Isaac D. Smith (born 2 May 1932) was a major general in the United States Army.

==Education==
Smith was in the Reserve Officers Training Corps at Southern University and A&M College, where he earned a B.S. in Agriculture. He also earned a Masters in Public Administration from Shippensburg State College.
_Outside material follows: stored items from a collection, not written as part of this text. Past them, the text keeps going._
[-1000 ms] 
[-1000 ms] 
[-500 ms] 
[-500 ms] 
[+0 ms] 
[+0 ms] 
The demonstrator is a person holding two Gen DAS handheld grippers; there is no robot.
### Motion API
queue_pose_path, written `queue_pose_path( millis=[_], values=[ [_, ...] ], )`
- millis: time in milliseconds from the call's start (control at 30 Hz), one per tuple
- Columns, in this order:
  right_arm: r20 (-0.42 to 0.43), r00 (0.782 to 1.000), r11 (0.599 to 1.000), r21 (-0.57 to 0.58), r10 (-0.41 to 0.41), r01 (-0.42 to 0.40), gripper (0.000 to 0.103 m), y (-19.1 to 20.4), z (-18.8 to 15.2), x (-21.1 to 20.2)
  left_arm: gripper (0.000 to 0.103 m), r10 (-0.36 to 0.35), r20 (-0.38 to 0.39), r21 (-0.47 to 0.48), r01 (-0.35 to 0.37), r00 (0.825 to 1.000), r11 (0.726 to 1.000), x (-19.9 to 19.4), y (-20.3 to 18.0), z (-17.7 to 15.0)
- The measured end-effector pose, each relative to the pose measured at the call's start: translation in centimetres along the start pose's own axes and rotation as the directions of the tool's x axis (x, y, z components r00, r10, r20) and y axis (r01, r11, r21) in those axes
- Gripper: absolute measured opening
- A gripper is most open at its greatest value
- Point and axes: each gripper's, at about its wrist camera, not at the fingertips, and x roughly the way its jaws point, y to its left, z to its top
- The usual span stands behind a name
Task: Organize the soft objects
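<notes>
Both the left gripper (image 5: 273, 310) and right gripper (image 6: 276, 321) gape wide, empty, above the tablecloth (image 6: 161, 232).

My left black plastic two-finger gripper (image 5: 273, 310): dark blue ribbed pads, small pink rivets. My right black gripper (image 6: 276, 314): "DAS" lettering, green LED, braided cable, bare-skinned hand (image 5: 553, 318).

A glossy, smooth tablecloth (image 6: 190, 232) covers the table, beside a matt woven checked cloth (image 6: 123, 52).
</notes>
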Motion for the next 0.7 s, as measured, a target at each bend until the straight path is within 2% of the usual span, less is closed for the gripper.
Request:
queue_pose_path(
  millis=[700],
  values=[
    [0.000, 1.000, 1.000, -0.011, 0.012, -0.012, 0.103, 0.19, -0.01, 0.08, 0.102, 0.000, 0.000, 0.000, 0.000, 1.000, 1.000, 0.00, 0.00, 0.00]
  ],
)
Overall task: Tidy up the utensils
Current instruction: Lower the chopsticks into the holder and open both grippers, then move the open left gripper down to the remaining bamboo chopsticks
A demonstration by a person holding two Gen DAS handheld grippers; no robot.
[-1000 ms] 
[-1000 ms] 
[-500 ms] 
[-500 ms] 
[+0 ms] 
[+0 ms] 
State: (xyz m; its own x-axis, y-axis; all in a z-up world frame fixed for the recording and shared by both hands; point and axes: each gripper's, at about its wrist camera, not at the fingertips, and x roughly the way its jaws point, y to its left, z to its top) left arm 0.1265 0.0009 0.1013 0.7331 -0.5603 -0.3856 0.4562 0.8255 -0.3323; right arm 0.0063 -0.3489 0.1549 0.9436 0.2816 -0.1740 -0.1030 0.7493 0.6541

He also completed several military education courses and attended the U.S. Army War College.

==Assignments==
According to The Rocks, inc., website:

He has held a wide variety of important command and staff positions to include Deputy Chief of Staff, Personnel, U.S. Army, Europe and Seventh Army; Deputy Chief of Staff for Operations and Intelligence, Allied Forces Central Europe; Chief, Doctrine and Systems Integration Division, Requirements Directorate, Office of the Deputy Chief of Staff for Operations and Plans, U.S. Army, Washington, D.C.; Chief, Reserve Forces Division, Office of the Assistant Secretary of the Army (Manpower and Reserve Affairs), Washington, D.C.; Commanding General, U.S. Army Second Reserve Officer Training Corps Region, Fort Knox, Kentucky; and Assistant Division Commander, 1st Armored Division, U.S. Army Europe.
— The Rocks, Inc.

In 1983, when Smith was a Brigadier general, The Crisis named him one of the "top blacks in the Armed Forces." At the time, he held the same rank as Colin Powell. He was noted in Blacks in American armed forces: 1776-1983, as well as African American generals and flag officers.

Smith was the author of a major Army report on THE DEPENDENTS SCHOOLS SYSTEM IN USAREUR, about the education of "army brats" in Europe.

==Awards==
Smith won several DOD awards and decorations including the Distinguished Service Medal, the Silver Star, Defense Superior Service Medal, the Legion of Merit (with Oak Leaf Cluster), Bronze Star Medal, the Meritorious Service Medal (with Oak Leaf Cluster), and the Army Commendation Medal (with two Oak Leaf Clusters).

In 1999, Smith was named "Rock of the Year" by The Rocks, Inc., an association of ROTC officers.

In 2006, Smith, by then a retired major general, received a citation from the Louisiana House of Representatives for his service to the United States, which was also passed by the Louisiana Senate.